As every Foxglove woman before me, her body burns so her ashes can return to the earth in gratitude for her lengthy life.

For generations, Foxgloves had lived here.

Until me.

The moment this funeral is over, I’m collecting my inheritance and getting the fuck out.

I want to be back in Boston where not a single witch, werewolf, or daimon cares about who I am.

I’m going to use the money from selling the Foxglove Manor to buy myself a nice townhouse where I’ll live out the rest of my days, and that will be it.
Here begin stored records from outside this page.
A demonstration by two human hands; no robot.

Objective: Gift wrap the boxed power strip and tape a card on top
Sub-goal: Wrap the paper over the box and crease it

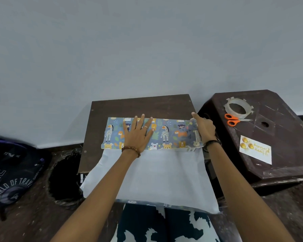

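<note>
Brown wooden beads circle our left wrist, and our left hand (pixel 138 132) lies flat with fingers spread and straight, pressing the wrapping paper (pixel 171 132) down onto the boxed power strip (pixel 192 149). A thin ring shows on one finger. Our right hand (pixel 204 127) sits at the right end of the parcel with the index finger pointing up and away; the other fingers curl down over the paper's edge there, and we cannot tell whether they pinch it or only press it. A dark band wraps that wrist.

The paper is glossy, blue-grey, printed with cartoon giraffes, zebras, lions and bears; its plain white underside runs toward us and hangs over the near edge of the small dark table (pixel 140 105). Of the box we see only a sliver at the right end, with print too small to read.

On the scuffed brown plastic stool (pixel 287 130) to the right lie a clear tape roll (pixel 238 108), orange-handled scissors (pixel 234 120) just beside it, and, well apart, a white card (pixel 255 149) with gold balloons and gold script we cannot read. At left, a dark bag (pixel 12 173) carries white lettering, partly cut off, reading "WORLD OF TRAV".
</note>
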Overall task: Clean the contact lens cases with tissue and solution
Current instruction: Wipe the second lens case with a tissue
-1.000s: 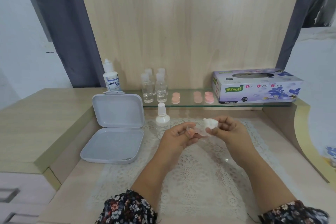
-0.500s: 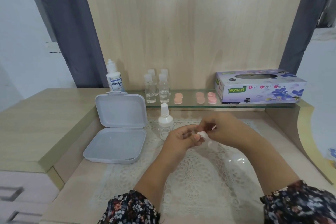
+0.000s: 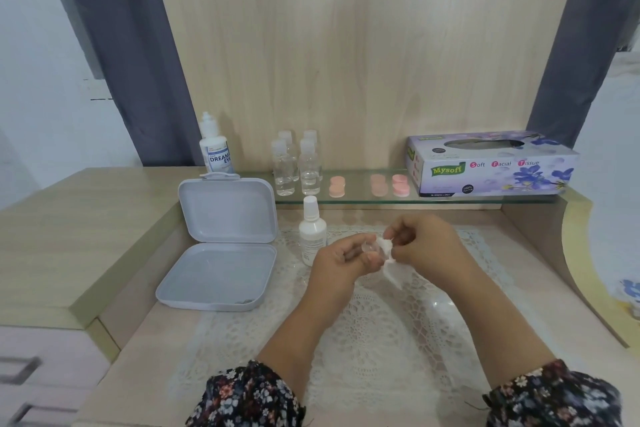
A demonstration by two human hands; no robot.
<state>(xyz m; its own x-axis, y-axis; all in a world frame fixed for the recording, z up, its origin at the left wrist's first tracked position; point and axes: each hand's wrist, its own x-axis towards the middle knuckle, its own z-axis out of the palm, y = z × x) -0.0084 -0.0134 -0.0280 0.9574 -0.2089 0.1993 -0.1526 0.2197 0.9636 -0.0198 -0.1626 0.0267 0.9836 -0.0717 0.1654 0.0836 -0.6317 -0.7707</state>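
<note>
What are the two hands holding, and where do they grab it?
The left hand pinches a small clear lens case by its sides. The right hand pinches the top of a white tissue, pressing it against the case.

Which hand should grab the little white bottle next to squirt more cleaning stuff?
Probably the left hand: the little white bottle stands right beside it. But its fingers hold the clear lens case, so that goes down first. The right hand, pinching the tissue, would have to cross over.

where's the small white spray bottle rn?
Head view: the white spray bottle stands upright on the lace mat, centre-left, between the open grey case and the left hand.
</note>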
Maybe I’ll even settle down with a nice beta whose pheromones don’t drive me crazy, and we can live the double-income-no-kids life.

The Foxglove bloodline ends with me. Omega, failed coven leader, reject of the House of Hecate, and ultimately the one who gets the last witchy, cackling laugh all the way to the bank.
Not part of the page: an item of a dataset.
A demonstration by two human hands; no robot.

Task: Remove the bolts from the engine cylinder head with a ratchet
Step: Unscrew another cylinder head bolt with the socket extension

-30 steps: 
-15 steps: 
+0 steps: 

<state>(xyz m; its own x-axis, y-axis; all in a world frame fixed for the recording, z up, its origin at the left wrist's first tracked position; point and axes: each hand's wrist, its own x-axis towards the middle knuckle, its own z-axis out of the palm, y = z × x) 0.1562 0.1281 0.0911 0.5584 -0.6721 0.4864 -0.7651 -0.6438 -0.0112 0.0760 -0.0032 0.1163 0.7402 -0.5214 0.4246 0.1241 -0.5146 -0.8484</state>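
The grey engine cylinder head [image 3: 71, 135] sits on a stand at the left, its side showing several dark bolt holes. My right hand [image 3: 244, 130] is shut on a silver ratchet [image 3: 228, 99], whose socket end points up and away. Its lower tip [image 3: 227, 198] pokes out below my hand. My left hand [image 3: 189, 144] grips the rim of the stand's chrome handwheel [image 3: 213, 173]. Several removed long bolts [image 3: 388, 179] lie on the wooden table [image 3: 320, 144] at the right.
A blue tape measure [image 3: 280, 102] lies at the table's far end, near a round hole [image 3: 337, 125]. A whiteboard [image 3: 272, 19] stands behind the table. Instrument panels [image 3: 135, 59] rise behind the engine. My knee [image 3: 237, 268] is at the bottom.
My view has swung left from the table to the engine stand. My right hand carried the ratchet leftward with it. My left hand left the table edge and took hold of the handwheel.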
The coven leader’s iridescent gown shimmers as she steps forward.

She wears a smooth, expressionless mask made of moonstone.

I can’t see her eyes, but I can feel the hatred in her gaze as she hands me the torch.

She’s one of the countless witches in this crowd who think less of me, or maybe she’s someone I’ve offended in the past. I really don’t care either way.

I knew someone would take Maeve’s position, but I didn’t pay attention to who.

Tonight, I’m wearing my own mask—the one that helps me not feel the sting of everyone’s loathing.

Magic surges the moment my fingers close around the torch. Fuck. It’s too strong for me. Acidity bursts on my tongue and every hair stands up. My veins sing with its power, but my muscles ache from the burden of holding it up.

“Can you handle it?” she mumbles.

Oh. Of course. I knew that catty voice anywhere. “Of course I can, Cassandra.”

She sneers under her unreadable mask as I step forward. It takes every ounce of strength to keep myself from immediately collapsing to the dirt in front of the goddess and everyone. I take three more steps, all eyes on me as I kneel.

Fucking hell, my thighs and arms burn. This damn torch has to weigh a thousand pounds.

Sweat sprouts on my brow as I look up at the moon.

The legends say it’s the glowing eye of Selene looking down upon her children, but if that were true, there’d be no moon out tonight. She’s never given me a second glance.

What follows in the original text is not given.